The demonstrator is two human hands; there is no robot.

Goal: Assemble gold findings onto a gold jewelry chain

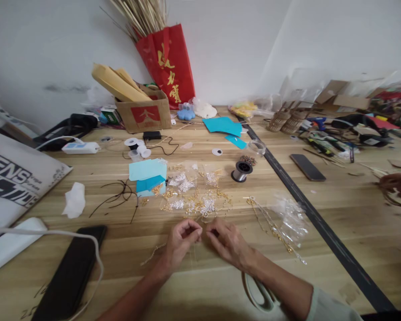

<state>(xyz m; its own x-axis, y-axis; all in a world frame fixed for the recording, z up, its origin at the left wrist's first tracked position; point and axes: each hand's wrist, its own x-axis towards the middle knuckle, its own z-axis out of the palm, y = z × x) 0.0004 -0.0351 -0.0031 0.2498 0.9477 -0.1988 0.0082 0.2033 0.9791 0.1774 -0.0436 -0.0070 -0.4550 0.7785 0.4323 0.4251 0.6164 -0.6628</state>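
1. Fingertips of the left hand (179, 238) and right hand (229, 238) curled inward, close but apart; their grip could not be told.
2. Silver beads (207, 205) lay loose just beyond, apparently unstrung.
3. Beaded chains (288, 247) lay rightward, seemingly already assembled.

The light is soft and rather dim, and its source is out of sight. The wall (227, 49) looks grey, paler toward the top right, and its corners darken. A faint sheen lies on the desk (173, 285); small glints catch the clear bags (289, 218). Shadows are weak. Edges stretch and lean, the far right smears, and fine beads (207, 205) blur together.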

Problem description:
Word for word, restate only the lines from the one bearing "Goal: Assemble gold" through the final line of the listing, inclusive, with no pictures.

Result of the exercise:
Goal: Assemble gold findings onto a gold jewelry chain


<state>(xyz m; its own x-axis, y-axis; all in a world frame fixed for the recording, z up, its origin at the left wrist's first tracked position; point and axes: each hand's wrist, its own x-axis towards the middle knuckle, its own z-axis out of the palm, y = z × x) 0.0004 -0.0351 -0.0031 0.2498 0.9477 -0.1988 0.0082 0.2033 0.9791 0.1774 -0.0436 -0.0070 -0.4550 0.7785 0.4323 0.4251 0.6164 -0.6628</state>
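1. Fingertips of the left hand (179, 238) and right hand (229, 238) curled inward, close but apart; their grip could not be told.
2. Silver beads (207, 205) lay loose just beyond, apparently unstrung.
3. Beaded chains (288, 247) lay rightward, seemingly already assembled.

The light is soft and rather dim, and its source is out of sight. The wall (227, 49) looks grey, paler toward the top right, and its corners darken. A faint sheen lies on the desk (173, 285); small glints catch the clear bags (289, 218). Shadows are weak. Edges stretch and lean, the far right smears, and fine beads (207, 205) blur together.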

That is the complete answer to the exercise.